WORK TO BE COMPLETED: Lines from the line with "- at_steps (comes" to the line with "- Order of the" in the entries below, and only those, must be output exactly, with both ends included.

RECORD EXCERPTS:
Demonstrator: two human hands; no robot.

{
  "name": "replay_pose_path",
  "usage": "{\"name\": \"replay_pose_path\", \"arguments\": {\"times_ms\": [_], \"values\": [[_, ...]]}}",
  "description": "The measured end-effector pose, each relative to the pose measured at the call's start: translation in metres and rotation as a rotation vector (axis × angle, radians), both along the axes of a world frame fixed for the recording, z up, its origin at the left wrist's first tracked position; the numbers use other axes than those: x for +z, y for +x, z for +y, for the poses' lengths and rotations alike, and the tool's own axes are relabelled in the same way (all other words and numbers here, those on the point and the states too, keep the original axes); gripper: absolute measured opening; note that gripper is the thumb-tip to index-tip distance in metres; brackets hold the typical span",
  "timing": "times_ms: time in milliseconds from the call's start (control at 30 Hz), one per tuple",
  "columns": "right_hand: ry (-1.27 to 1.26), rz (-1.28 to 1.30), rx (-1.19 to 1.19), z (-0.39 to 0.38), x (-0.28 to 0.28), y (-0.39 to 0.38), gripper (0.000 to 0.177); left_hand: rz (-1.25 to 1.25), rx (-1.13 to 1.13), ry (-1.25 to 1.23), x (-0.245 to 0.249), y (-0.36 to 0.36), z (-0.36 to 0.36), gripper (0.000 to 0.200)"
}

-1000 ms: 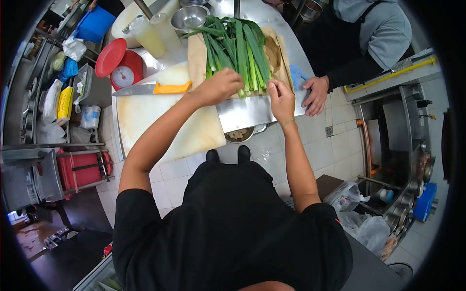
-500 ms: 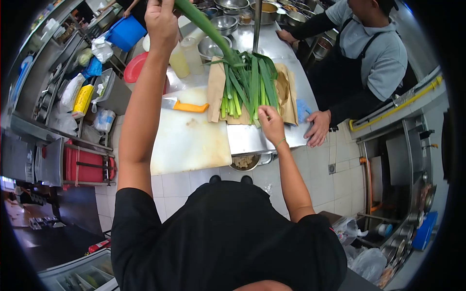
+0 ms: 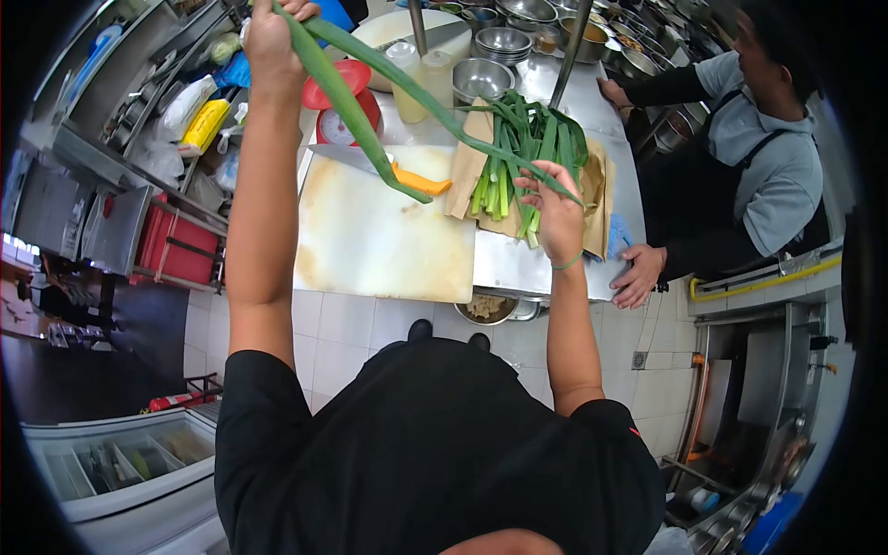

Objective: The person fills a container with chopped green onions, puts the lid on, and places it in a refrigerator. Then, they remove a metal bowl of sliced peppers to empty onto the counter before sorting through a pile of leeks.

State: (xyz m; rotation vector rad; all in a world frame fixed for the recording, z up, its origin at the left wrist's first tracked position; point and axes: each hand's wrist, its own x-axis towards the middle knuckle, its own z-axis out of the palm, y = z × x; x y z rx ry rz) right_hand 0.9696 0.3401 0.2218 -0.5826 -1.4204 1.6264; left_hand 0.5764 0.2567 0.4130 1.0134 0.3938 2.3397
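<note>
My left hand (image 3: 275,46) is raised at the top left, closed around a long green leek (image 3: 338,102). Two of its leaves droop from the grip, one over the cutting board (image 3: 388,254) and the other to the right. That second leaf crosses my right hand (image 3: 560,227), whose fingers look loosely curved and apart. A bunch of cut leeks (image 3: 504,190) lies on brown paper (image 3: 597,190) just beyond the right hand. An orange-handled knife (image 3: 423,178) rests on the board, partly behind a hanging leaf.
Another person (image 3: 768,166) stands at the right with one hand on the steel table (image 3: 518,270). Squeeze bottles (image 3: 407,83), a red scale (image 3: 338,128) and metal bowls (image 3: 483,80) stand behind the board. A metal pot (image 3: 487,310) sits below the table edge. Two posts rise at the back.
The leek has come clear of the bunch and its leaves now hang over the board and right hand. My right hand has loosened from a closed shape. The view has shifted.
</note>
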Motion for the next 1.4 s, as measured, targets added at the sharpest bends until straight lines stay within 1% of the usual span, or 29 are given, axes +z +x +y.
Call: {"name": "replay_pose_path", "arguments": {"times_ms": [33,67,100,133,167,200,233,267,300,367,400,433,500,533,567,633,667,700,767,800,900,1033,1100,1133,1167,1233,1300,1367,1400], "values": [[0.0,-0.006,0.008,0.0,0.007,0.002,0.025,0.017,-0.151,0.069,-0.002,0.0,-0.007,0.025],[-0.176,0.142,0.265,0.002,0.012,0.005,0.027,-0.011,0.017,0.03,-0.007,0.001,-0.017,0.023],[-0.358,0.292,0.525,0.005,0.013,0.006,0.028,-0.012,0.028,0.03,-0.01,-0.006,-0.024,0.023],[-0.439,0.386,0.733,0.011,0.005,0.004,0.035,0.025,-0.15,0.075,-0.014,-0.016,-0.036,0.032],[-0.442,0.382,0.738,0.013,-0.005,0.0,0.035,0.062,-0.333,0.12,-0.018,-0.025,-0.043,0.043],[-0.563,0.438,0.896,0.012,-0.009,-0.002,0.041,-0.057,-0.159,0.031,-0.012,-0.019,-0.054,0.051],[-0.681,0.493,1.044,0.012,-0.011,-0.002,0.047,-0.065,-0.169,0.031,-0.013,-0.016,-0.061,0.051],[-0.763,0.5,1.121,0.012,-0.013,-0.005,0.062,-0.01,-0.227,0.067,-0.016,-0.014,-0.069,0.047],[-0.762,0.495,1.1,0.014,-0.015,-0.009,0.062,0.043,-0.284,0.106,-0.019,-0.013,-0.074,0.043],[-0.738,0.476,1.317,0.018,-0.019,-0.014,0.075,-0.045,-0.189,0.062,-0.017,-0.013,-0.086,0.048],[-0.632,0.233,1.163,0.013,-0.006,-0.012,0.069,-0.047,-0.156,0.053,-0.018,-0.011,-0.091,0.048],[-0.637,0.23,1.164,0.012,-0.001,-0.009,0.069,-0.052,-0.153,0.051,-0.02,-0.01,-0.092,0.048],[-0.111,-0.268,1.074,0.009,0.007,-0.013,0.053,-0.009,-0.055,0.036,-0.021,-0.01,-0.101,0.049],[-0.141,-0.369,0.981,-0.001,0.015,-0.016,0.035,-0.004,-0.026,0.041,-0.023,-0.007,-0.103,0.048],[-0.142,-0.366,1.009,-0.007,0.011,-0.02,0.035,-0.036,-0.007,0.032,-0.024,-0.005,-0.108,0.047],[0.037,-0.409,0.696,-0.014,-0.008,-0.026,0.033,-0.084,0.031,0.045,-0.033,-0.009,-0.119,0.045],[-0.057,-0.277,0.6,-0.019,-0.025,-0.029,0.028,-0.061,0.173,0.014,-0.04,-0.009,-0.126,0.044],[-0.057,-0.277,0.625,-0.026,-0.036,-0.036,0.028,-0.097,0.294,0.001,-0.049,-0.004,-0.127,0.043],[-0.477,0.233,0.45,-0.039,-0.054,-0.045,0.026,-0.15,0.327,-0.009,-0.075,0.005,-0.13,0.042],[-0.61,0.267,0.376,-0.045,-0.059,-0.051,0.024,-0.154,0.34,-0.01,-0.087,0.008,-0.131,0.042],[-0.792,0.276,0.285,-0.057,-0.077,-0.06,0.024,-0.29,0.364,0.019,-0.117,0.015,-0.14,0.041],[-0.742,0.216,0.211,-0.042,-0.076,-0.063,0.021,-0.328,0.427,-0.012,-0.132,0.02,-0.153,0.04],[-0.695,0.263,0.198,-0.008,-0.101,-0.05,0.017,-0.298,0.626,-0.02,-0.131,0.014,-0.167,0.042],[-0.643,0.32,0.186,-0.003,-0.098,-0.051,0.014,-0.312,0.644,0.02,-0.125,0.007,-0.183,0.044],[-0.638,0.32,0.201,-0.003,-0.097,-0.054,0.014,-0.3,0.554,0.098,-0.127,-0.009,-0.2,0.044],[-0.298,-0.029,0.227,-0.041,-0.051,-0.06,0.014,-0.336,0.579,0.089,-0.112,-0.009,-0.212,0.047],[-0.059,-0.198,0.546,-0.066,-0.032,-0.072,0.023,-0.338,0.546,0.101,-0.111,-0.009,-0.213,0.046],[0.494,-0.103,0.558,-0.096,-0.01,-0.104,0.024,-0.341,0.502,0.128,-0.109,-0.008,-0.206,0.046],[0.618,-0.151,0.524,-0.11,0.006,-0.112,0.022,-0.354,0.5,0.121,-0.109,-0.006,-0.204,0.045]]}}
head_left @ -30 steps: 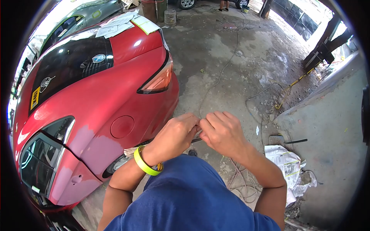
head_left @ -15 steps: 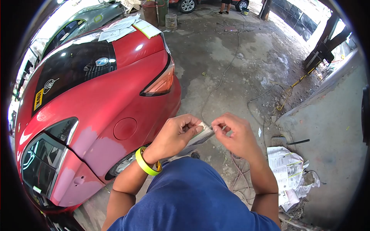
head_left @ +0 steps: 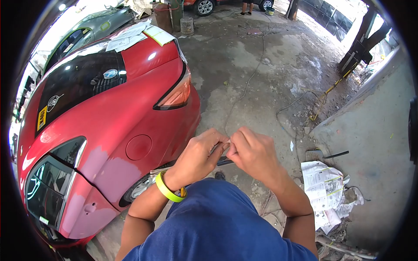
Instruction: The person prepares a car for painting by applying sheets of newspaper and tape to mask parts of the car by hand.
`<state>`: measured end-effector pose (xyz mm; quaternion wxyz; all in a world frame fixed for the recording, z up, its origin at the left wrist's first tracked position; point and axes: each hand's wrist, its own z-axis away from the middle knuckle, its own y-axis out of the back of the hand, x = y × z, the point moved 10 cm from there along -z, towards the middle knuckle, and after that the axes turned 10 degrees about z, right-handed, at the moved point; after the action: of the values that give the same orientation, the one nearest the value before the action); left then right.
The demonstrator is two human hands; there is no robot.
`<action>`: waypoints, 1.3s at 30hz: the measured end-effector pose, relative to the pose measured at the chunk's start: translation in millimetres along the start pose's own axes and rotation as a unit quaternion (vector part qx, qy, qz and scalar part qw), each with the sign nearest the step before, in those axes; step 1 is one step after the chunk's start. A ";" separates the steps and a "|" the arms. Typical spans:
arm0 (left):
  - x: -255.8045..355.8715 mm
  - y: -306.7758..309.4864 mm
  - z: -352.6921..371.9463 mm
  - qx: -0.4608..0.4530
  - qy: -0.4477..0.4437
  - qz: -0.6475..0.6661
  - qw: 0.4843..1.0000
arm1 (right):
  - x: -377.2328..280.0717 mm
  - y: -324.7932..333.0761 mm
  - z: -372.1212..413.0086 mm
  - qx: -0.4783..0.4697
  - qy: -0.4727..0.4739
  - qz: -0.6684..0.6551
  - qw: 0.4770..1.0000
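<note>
My left hand [head_left: 198, 150] and my right hand [head_left: 253, 153] meet fingertip to fingertip in front of my chest, both closed. Pinched between them is a thin paper-like sheet [head_left: 227, 142]; only a small pale edge shows, and the fingers hide most of it. A roll of yellow-green masking tape [head_left: 167, 190] hangs around my left wrist like a bracelet. To the left stands a red car [head_left: 126, 104], apart from my hands. Dull pink patches [head_left: 117, 174] cover parts of its rear side and door.
Paper sheets [head_left: 130, 35] lie on the car's rear. Crumpled newspaper [head_left: 324, 187] is on the ground at right, beside a low concrete wall [head_left: 374, 143]. A hose [head_left: 249, 82] crosses the floor. Farther back are a bucket [head_left: 187, 27], another car [head_left: 203, 6] and a person's legs [head_left: 247, 7].
My right hand has turned inward and closed against the left fingertips, covering the sheet that showed between them before. The view has shifted slightly.
</note>
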<state>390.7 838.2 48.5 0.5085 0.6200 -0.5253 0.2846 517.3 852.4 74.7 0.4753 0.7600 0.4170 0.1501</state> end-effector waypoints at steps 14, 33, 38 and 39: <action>7.8 44.1 0.8 0.071 -0.144 -0.064 0.985 | 18.4 -22.0 25.1 0.104 -0.053 -0.160 0.980; -84.1 28.0 28.4 0.235 0.135 0.335 0.902 | 8.4 -62.3 -10.9 0.145 -0.109 -0.273 0.945; -83.3 25.3 22.5 0.162 0.137 0.292 0.933 | 21.1 -49.2 -26.1 0.109 -0.103 -0.283 0.947; -81.4 27.5 18.4 0.141 0.142 0.278 0.939 | 18.7 -34.5 -33.6 0.121 -0.080 -0.249 0.957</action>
<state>338.2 852.4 -20.5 0.3858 0.4677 -0.5535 0.5710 490.7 893.9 59.2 0.4338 0.6935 0.5687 -0.0865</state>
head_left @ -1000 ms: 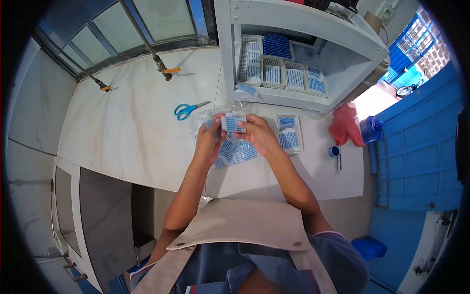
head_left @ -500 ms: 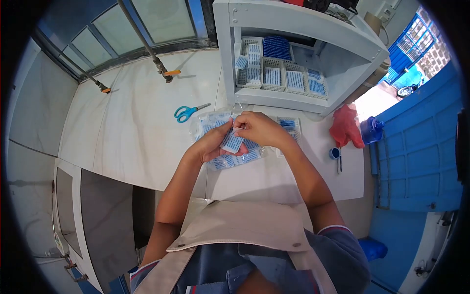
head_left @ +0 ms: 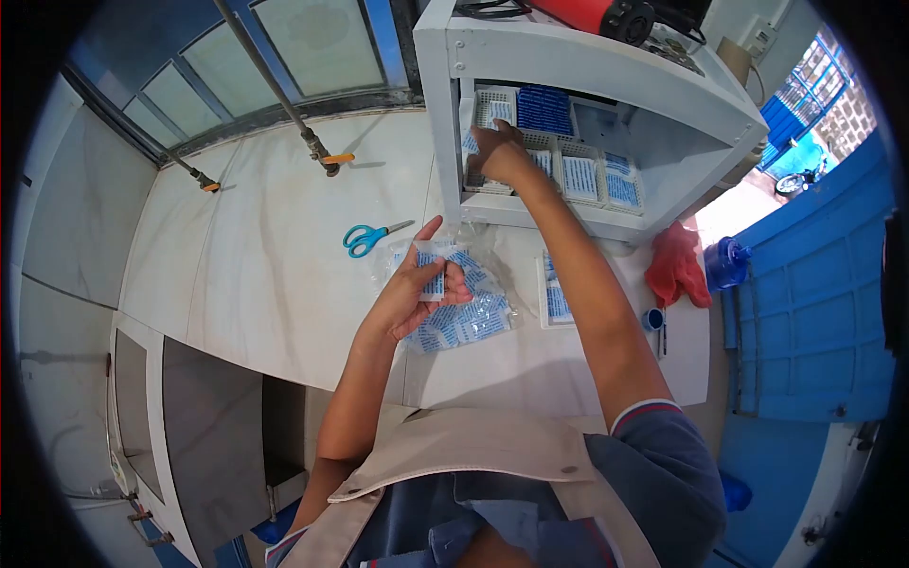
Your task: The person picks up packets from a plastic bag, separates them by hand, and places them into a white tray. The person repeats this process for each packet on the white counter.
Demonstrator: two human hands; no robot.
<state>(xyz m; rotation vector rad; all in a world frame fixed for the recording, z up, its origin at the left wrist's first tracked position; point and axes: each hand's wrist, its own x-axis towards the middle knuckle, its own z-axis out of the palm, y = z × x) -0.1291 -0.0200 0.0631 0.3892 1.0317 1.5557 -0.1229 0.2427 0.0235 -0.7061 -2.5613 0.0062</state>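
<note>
Right hand point(head_left: 499, 156) reaches into shelf tray point(head_left: 481, 185); left hand point(head_left: 415, 292) holds packet point(head_left: 434, 276).

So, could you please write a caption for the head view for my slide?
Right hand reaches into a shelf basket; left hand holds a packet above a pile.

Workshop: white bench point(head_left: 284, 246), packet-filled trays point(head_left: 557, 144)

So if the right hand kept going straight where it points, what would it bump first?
Probably the white basket of blue packets at the back of the shelf, just beyond the right hand, though depth in there is hard to judge.
</note>
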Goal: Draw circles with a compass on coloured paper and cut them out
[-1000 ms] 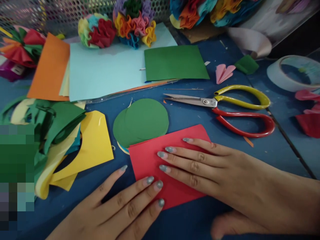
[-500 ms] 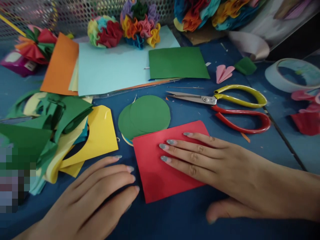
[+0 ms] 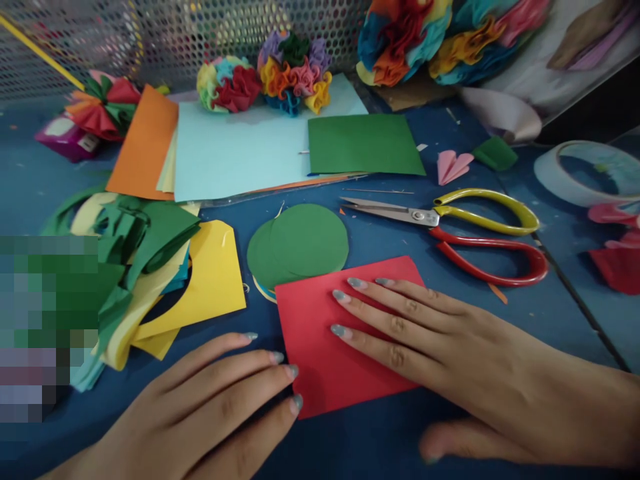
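"Where's the red paper sheet [image 3: 315, 343]?"

"On the blue tabletop [image 3: 360, 443], its far edge over the green paper circles [image 3: 310, 240]. My right hand [image 3: 450, 353] lies flat on it, fingers slightly apart; my left hand [image 3: 200, 413], fingers spread, is at its left edge, contact unclear."

"How would it handle?"

"Light, bendable, easily creased, I'd judge; I'd pinch its free far-left corner, away from the scissors [image 3: 419, 215]."
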Demonstrator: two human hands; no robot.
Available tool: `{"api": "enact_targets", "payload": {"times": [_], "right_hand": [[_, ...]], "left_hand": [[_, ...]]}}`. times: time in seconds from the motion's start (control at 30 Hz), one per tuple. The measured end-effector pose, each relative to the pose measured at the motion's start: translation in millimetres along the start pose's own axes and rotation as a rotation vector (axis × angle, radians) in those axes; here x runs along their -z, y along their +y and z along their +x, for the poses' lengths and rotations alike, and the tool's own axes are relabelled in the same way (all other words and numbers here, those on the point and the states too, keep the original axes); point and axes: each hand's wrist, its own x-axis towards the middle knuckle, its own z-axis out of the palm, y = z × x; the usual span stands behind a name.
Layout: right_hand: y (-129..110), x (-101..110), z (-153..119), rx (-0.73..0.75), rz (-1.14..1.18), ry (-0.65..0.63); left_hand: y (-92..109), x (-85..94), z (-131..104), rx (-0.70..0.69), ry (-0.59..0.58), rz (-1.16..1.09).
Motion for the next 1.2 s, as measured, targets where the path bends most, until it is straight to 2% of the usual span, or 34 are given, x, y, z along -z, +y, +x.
{"api": "enact_targets", "payload": {"times": [0.13,0.27,0.47,0.6,0.73,0.8,0.97,1.07,1.2], "right_hand": [[-0.3,-2.9,-0.9,-0.003,-0.01,0.011],[-0.5,-5.0,-0.1,-0.009,-0.002,0.014],[-0.3,-4.8,-0.1,-0.02,0.026,0.003],[-1.0,-4.7,-0.9,-0.017,0.025,0.007],[-1.7,-4.4,-1.3,-0.019,0.027,0.002],[-1.8,-4.2,-1.3,-0.022,0.031,0.0],[-2.8,-4.1,0.0,-0.026,-0.001,-0.004],[-3.6,-3.9,0.6,-0.014,-0.019,-0.015],[-3.2,-2.7,0.6,-0.032,0.003,-0.02]], "left_hand": [[-2.6,0.5,3.2,-0.012,0.031,-0.003],[-3.2,-0.6,2.2,-0.025,-0.015,0.014],[-1.2,-5.8,-9.5,0.143,0.067,-0.015],[-0.5,-6.8,-10.0,0.099,0.019,-0.02],[-1.4,-3.5,-4.5,0.11,0.057,-0.068],[-1.7,-1.4,-0.6,0.062,0.029,-0.063],[1.0,-1.8,11.6,-0.135,-0.156,0.099],[3.6,-5.1,16.4,-0.143,-0.213,0.122],[7.6,-9.5,16.8,-0.102,-0.194,0.133]]}}
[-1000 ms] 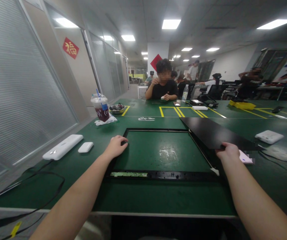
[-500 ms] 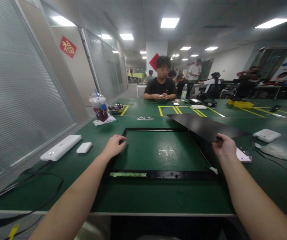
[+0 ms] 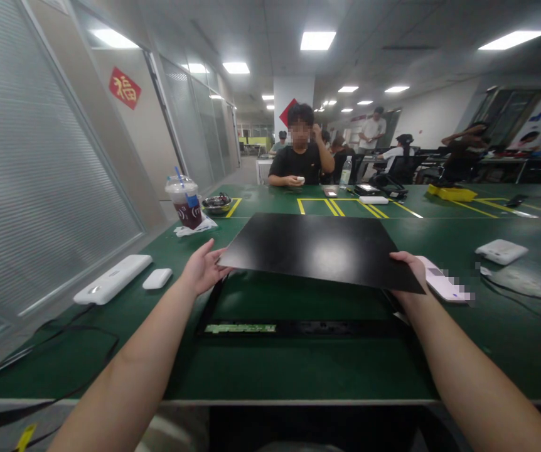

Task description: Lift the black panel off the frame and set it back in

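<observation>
Black panel (image 3: 317,251): thin, flat sheet, raised above the counter (image 3: 308,370) over the black frame (image 3: 336,328). Its near edge slopes down toward the right; a bright reflection sits right of centre on the upper face. Panel covers the far part of the frame from view.

Right hand (image 3: 409,276): grip closed on the panel near its right front corner, thumb on the upper face, remaining fingers underneath and mostly hidden.

Left hand (image 3: 204,270): grip wide, thumb raised and apart, fingertips at the panel's left edge. Cannot tell whether they carry any of its weight.

Frame: lies flat on the counter, near bar fully exposed below the panel. Green strip (image 3: 240,328) set in the left half of that bar. Green counter top shows through the frame opening.

Surroundings, right: pink phone (image 3: 442,279) flat on the counter just beyond the right hand; white box (image 3: 502,251) farther right.

Surroundings, left: long white device (image 3: 113,280) with a dark cable at its near end; small white case (image 3: 157,278) between it and the left hand. Lidded cup (image 3: 188,207) of dark drink stands on a crumpled tissue (image 3: 195,230), bowl (image 3: 217,204) behind it.

Far side: person (image 3: 299,163) in a black top seated facing the counter, one hand raised beside the head.
</observation>
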Demonstrator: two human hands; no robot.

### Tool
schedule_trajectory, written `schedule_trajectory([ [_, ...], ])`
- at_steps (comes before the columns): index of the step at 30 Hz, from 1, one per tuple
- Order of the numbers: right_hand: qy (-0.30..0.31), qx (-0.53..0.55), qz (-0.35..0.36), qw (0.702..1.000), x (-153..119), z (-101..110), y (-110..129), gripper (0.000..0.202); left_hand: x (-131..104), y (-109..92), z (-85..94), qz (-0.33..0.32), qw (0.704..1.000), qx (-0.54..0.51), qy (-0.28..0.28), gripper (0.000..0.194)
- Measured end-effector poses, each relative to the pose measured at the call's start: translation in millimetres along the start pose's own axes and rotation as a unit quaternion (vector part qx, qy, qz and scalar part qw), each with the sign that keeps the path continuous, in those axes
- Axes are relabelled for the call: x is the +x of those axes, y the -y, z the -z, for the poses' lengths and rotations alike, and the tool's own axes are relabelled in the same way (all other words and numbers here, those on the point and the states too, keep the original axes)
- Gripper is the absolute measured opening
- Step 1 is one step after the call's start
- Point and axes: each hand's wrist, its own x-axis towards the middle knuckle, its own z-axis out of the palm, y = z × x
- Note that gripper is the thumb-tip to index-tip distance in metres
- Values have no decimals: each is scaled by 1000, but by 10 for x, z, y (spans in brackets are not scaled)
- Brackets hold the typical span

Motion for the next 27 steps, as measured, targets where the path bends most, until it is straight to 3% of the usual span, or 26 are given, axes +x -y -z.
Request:
schedule_trajectory([
  [4, -29, -39, -96, 994, -42, -29, 4, 17, -15, -3, 4, 27, 999, 27, -7, 37],
  [7, -27, -103, -131, 986, -12, -9, 8, 16, 3, -5, 21, 16, 999, 30, -35, 45],
  [13, 116, -130, -17, 984, 20, -6, -16, 48, 15, 5, 10, -53, 998, -3, -21, 48],
  [19, 101, -119, 44, 987, -44, -56, -48, 58, -60, 14, -85, -62, 997, -33, -6, 42],
  [23, 85, -137, 33, 986, -17, -26, -80, 49, -60, 78, -123, -48, 998, -3, -40, 35],
  [27, 42, -186, 36, 981, 44, 29, -158, 39, -30, 156, -124, -48, 997, 44, -51, 44],
])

FINISHED TASK:
- at_steps (comes before the columns): index of the step at 30 Hz, from 1, one per tuple
- Order of the numbers: right_hand: qy (-0.30..0.31), qx (-0.53..0.55), qz (-0.35..0.36), qw (0.702..1.000), x (-153..119), z (-101..110), y (-110..129), gripper (0.000..0.202); left_hand: x (-131..104), y (-109..92), z (-85..94), qz (-0.33..0.32), qw (0.704..1.000), qx (-0.54..0.51), qy (-0.28..0.28), gripper (0.000..0.194)

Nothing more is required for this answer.